Let's stop here and clarify what you mean by "release the shaft with your hands as fast as you can"... which may suggest there is some kind of applied hand action/forces through final release. Is that what you are saying?

Then we can discuss "when the shaft becomes vertical"... or "goes normal" in the current vernacular.
 
Steve - The thought would be to speed the lower end of the grip past the top part of the grip through release - rotation around the coupling point.
 
To be clear, you can have great handle rotation speed and STILL bring the shaft to vertical at a nice "forward" location.....say, not before the left shoulder. AND, I know that the clubhead Low Point CAN occur before this point. There's only a couple of ways that can happen.....I know what they are...........and certainly many great players do it. But its only going to be SLIGHTLY before.....a few inches. But when the shaft becomes vertical is of critical importance. I just got done with a very successful 2 days of training with a "hard core" flipper. The key swing thought was to release the shaft with good "closing" acceleration to vertical in-line with the outside of the left foot. The best practice drill was to put an impact bag there.

And I'm looking at a lot of swings to see when the shaft becomes vertical, and I'm seeing that the "range" is actually pretty narrow. A big percentage of great players are lining up the shaft under the left shoulder.
 
I'd rather know a "range" for when the shaft & right arm make a "straight line." Working with an impact bag in the past just sent me deeper and deeper into Tuggsville. Thats just me though, i'm sure it might be great for some people.

In other words, when are most of the best ball strikers getting that shaft up their right arm?

I'd bet Brian already has a video that shows this (he kind of mentions it in his Front 9 Luke Donald video) and I'd bet its just past the left leg if not on the left leg.
 
I'd rather know a "range" for when the shaft & right arm make a "straight line." Working with an impact bag in the past just sent me deeper and deeper into Tuggsville. Thats just me though, i'm sure it might be great for some people.

In other words, when are most of the best ball strikers getting that shaft up their right arm?

I'd bet Brian already has a video that shows this (he kind of mentions it in his Front 9 Luke Donald video) and I'd bet its just past the left leg if not on the left leg.

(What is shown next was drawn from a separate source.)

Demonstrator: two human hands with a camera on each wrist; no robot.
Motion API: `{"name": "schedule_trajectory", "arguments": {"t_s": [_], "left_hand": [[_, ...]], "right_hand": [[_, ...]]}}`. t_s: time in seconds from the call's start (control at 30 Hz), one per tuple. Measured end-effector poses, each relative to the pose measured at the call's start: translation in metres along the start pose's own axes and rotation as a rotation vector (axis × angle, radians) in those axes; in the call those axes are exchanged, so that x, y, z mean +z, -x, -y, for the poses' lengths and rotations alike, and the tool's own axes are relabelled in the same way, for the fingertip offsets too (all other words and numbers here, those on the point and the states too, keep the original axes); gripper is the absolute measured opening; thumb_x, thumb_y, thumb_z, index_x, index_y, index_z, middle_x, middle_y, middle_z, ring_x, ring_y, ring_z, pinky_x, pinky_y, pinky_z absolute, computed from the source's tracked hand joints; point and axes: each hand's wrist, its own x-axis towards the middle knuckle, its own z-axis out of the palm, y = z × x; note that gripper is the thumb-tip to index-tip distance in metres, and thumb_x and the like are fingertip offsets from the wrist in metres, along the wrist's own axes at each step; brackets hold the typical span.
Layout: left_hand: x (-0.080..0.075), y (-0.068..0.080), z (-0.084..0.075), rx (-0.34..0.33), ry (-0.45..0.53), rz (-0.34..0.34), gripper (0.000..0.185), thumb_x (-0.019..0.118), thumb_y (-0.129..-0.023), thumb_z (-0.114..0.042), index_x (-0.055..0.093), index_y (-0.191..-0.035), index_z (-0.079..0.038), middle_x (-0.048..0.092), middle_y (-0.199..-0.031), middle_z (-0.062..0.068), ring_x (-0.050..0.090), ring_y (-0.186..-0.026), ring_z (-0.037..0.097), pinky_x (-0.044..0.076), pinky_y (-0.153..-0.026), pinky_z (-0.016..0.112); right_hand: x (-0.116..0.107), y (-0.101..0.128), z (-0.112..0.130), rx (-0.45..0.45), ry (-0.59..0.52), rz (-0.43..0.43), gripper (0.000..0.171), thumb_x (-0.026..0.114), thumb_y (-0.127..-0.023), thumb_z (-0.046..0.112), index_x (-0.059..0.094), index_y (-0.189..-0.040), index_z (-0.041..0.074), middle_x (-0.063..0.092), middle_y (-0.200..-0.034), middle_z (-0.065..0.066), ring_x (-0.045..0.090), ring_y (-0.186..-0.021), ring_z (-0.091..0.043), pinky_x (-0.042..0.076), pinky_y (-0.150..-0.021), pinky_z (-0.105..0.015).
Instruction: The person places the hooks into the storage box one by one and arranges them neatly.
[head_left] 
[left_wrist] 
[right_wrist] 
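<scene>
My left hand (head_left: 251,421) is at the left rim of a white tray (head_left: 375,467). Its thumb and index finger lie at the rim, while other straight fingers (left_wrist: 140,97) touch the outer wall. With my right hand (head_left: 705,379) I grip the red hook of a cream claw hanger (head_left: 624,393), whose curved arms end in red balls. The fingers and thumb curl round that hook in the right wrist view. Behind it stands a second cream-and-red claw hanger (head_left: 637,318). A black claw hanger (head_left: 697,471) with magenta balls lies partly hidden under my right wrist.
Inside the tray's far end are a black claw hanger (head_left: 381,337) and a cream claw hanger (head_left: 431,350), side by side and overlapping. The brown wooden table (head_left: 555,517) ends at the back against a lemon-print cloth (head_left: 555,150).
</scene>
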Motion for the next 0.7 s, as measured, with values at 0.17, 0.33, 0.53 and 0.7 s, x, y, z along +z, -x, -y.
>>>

Yeah, I use that too. But that shaft should line up with the right arm when both are about 45* to the plane line. WAY past the left leg. Like lining up the shaft perpendicular to the plane line in-line with the left foot, it is effective largely because it puts the focus on a point PAST impact, and thus inhibits pivot and arm stalling.
 
Where is the heck does it say that LOW POINT occurs when the shaft is vertical????????

Dr. Aaron Zick, in the discussion on Low Point at your first Anti-Summit.

quote............. "you can always tell the low point because it will be when the club itself is practically vertical. The arms can be way out in front, or a little bit in front, but, the club itself will be virtually vertical at low point because it's rotating around the hands so much faster than the hands are rotating around the body at impact that it's as though the hands have found a stationary point and now the club is just swinging around the hands. So when the hands are—when the club is vertical, that's where you have low point."
 
The double pendulum model perfectly exemplified by a human.......a human "machine", really.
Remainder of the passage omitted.